▸ Problem to work on
Give back the records below exactly, every one, with no pictures.

Data entries:
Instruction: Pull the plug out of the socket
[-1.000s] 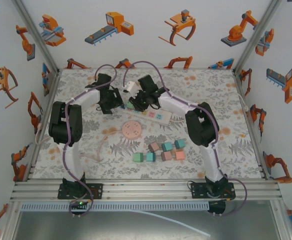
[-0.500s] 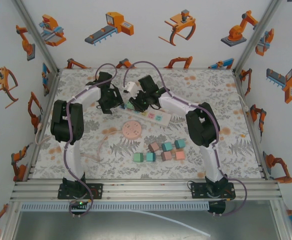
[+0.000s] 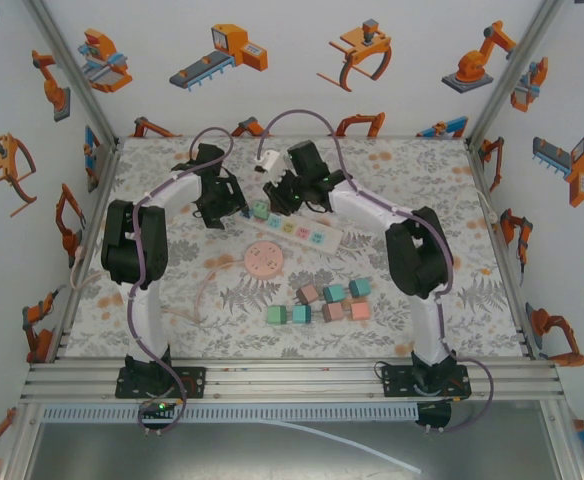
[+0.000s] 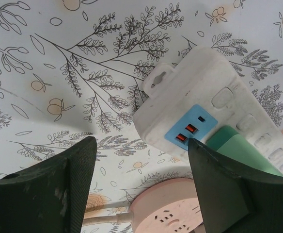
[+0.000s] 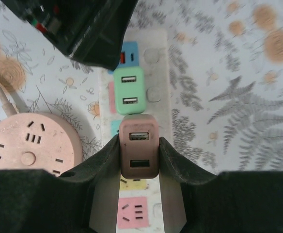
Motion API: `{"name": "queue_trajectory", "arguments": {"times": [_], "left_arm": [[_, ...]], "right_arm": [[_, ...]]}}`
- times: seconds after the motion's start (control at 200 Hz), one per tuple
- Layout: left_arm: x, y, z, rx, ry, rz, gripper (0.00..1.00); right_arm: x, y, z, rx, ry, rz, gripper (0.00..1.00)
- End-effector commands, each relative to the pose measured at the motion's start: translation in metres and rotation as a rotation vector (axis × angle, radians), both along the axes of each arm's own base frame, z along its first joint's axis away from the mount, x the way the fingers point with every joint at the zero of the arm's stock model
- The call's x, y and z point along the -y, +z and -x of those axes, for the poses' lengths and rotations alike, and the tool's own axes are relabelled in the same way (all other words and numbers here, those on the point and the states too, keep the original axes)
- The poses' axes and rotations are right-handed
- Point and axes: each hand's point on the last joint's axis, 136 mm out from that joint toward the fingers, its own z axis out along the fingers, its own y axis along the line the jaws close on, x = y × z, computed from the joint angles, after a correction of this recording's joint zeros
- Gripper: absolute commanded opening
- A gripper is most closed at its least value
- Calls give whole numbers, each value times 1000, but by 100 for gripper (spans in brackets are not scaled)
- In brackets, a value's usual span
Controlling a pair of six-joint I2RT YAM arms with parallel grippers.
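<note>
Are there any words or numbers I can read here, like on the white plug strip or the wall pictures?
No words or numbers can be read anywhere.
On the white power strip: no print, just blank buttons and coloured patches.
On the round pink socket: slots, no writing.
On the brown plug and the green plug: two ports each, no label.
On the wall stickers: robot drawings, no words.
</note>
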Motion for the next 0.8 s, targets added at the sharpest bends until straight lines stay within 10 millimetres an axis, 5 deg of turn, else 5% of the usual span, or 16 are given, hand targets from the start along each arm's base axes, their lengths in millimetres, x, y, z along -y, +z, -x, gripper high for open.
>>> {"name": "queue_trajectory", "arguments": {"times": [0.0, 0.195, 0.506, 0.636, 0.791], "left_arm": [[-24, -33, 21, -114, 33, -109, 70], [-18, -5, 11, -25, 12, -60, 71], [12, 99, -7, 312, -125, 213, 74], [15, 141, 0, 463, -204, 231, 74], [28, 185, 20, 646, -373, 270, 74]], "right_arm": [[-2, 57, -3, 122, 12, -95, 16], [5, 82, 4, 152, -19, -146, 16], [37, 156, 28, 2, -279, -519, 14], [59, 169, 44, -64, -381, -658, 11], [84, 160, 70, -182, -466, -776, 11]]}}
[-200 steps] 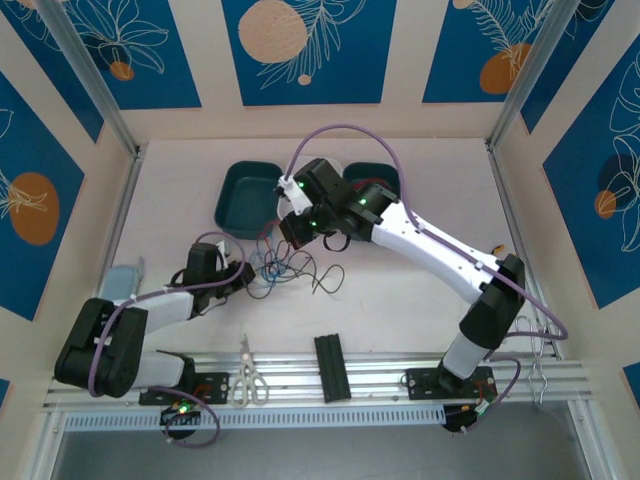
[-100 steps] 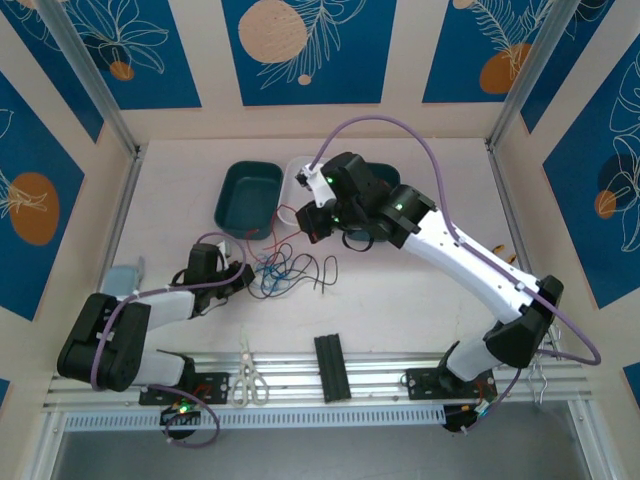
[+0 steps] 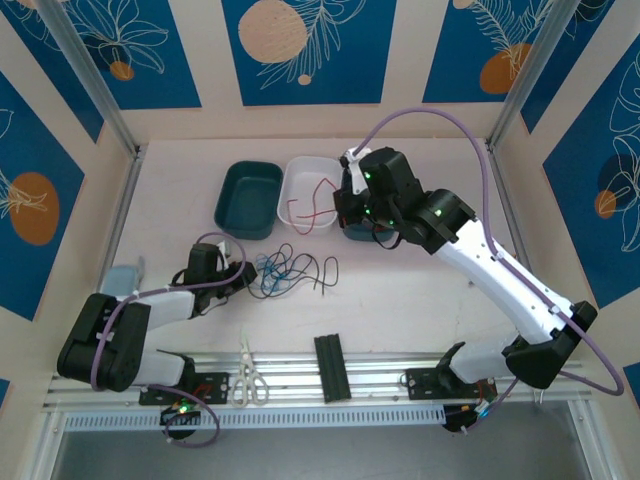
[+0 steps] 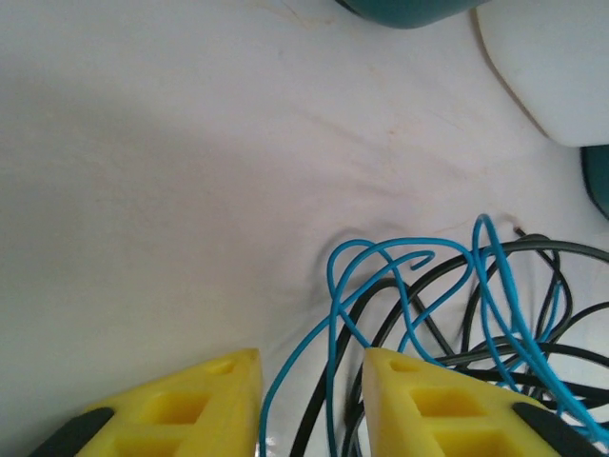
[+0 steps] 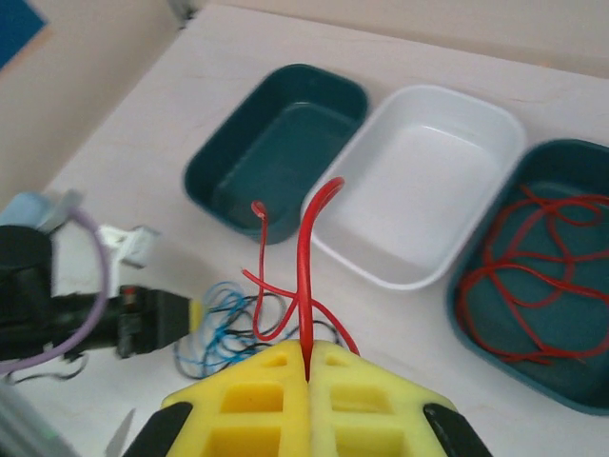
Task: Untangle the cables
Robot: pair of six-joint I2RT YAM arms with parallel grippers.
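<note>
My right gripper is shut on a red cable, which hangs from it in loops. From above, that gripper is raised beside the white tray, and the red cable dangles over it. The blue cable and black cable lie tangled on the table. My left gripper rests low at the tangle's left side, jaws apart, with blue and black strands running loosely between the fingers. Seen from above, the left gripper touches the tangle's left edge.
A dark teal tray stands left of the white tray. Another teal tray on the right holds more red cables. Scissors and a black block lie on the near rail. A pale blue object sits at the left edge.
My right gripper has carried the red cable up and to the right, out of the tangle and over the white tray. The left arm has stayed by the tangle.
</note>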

▸ Solution to this exercise
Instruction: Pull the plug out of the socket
[-1.000s] 
[-0.500s] 
[+0.000s] 
[+0.000s] 
[+0.000s] 
Motion API: `{"name": "queue_trajectory", "arguments": {"times": [_], "left_arm": [[_, ...]], "right_arm": [[_, ...]]}}`
- times: seconds after the motion's start (control at 200 Hz), one per tuple
- Layout: left_arm: x, y, z, rx, ry, rz, gripper (0.00..1.00); right_arm: x, y, z, rx, ry, rz, gripper (0.00..1.00)
- End-effector commands, each relative to the pose measured at the motion's start: translation in metres and rotation as a rotation vector (axis × angle, radians), both along the axes of each arm's own base frame, z along its first joint's axis away from the mount, x the way the fingers point with every joint at the zero of the arm's stock model
- The call's x, y and z point along the -y, +z and -x of those axes, for the poses' lengths and rotations alike, and the tool's own axes are relabelled in the same way (all other words and numbers here, those on the point and the states too, keep the original axes)
- The poses' axes and rotations are right-handed
- Point and axes: each hand's point on the last joint's axis, 136 mm out from that joint toward the fingers, its own z axis out along the fingers, its own y axis along the line the jaws close on, x = y × z, computed from the joint angles, after a correction of this recording's joint zeros
- Gripper: absolute commanded opening
- A gripper is most closed at its least value
- Calls give whole numbers, each value times 1000, but by 100 for gripper (spans in brackets are not scaled)
- In brackets, a value's usual span
Controlling a pair of six-joint I2RT YAM arms with parallel grippers.
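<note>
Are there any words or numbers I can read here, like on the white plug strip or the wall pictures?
No words or numbers can be read anywhere.
On the white power strip: no print, just blank buttons and coloured patches.
On the round pink socket: slots, no writing.
On the brown plug and the green plug: two ports each, no label.
On the wall stickers: robot drawings, no words.
</note>
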Motion for the next 0.8 s, targets added at the sharpest bends until straight lines stay within 10 millimetres an axis, 5 deg of turn, else 5% of the usual span, or 16 are given, hand targets from the start along each arm's base axes, their lengths in millimetres, x, y, z along -y, +z, -x, gripper high for open.
>>> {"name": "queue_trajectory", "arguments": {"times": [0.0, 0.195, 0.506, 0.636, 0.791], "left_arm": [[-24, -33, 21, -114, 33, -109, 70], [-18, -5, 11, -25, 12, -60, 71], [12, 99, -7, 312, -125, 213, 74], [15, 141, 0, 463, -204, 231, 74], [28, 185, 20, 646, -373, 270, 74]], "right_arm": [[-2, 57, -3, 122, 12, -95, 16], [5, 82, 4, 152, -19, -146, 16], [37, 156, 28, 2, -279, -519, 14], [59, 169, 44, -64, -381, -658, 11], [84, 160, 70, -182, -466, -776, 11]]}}
[-200 steps] 
[-100 steps] 
[+0 steps] 
[+0 steps] 
[+0 steps] 
Task: Untangle the cables
Robot: pair of six-joint I2RT YAM arms with parallel grippers.
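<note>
My right gripper is shut on a red cable, which hangs from it in loops. From above, that gripper is raised beside the white tray, and the red cable dangles over it. The blue cable and black cable lie tangled on the table. My left gripper rests low at the tangle's left side, jaws apart, with blue and black strands running loosely between the fingers. Seen from above, the left gripper touches the tangle's left edge.
A dark teal tray stands left of the white tray. Another teal tray on the right holds more red cables. Scissors and a black block lie on the near rail. A pale blue object sits at the left edge.
My right gripper has carried the red cable up and to the right, out of the tangle and over the white tray. The left arm has stayed by the tangle.
</note>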

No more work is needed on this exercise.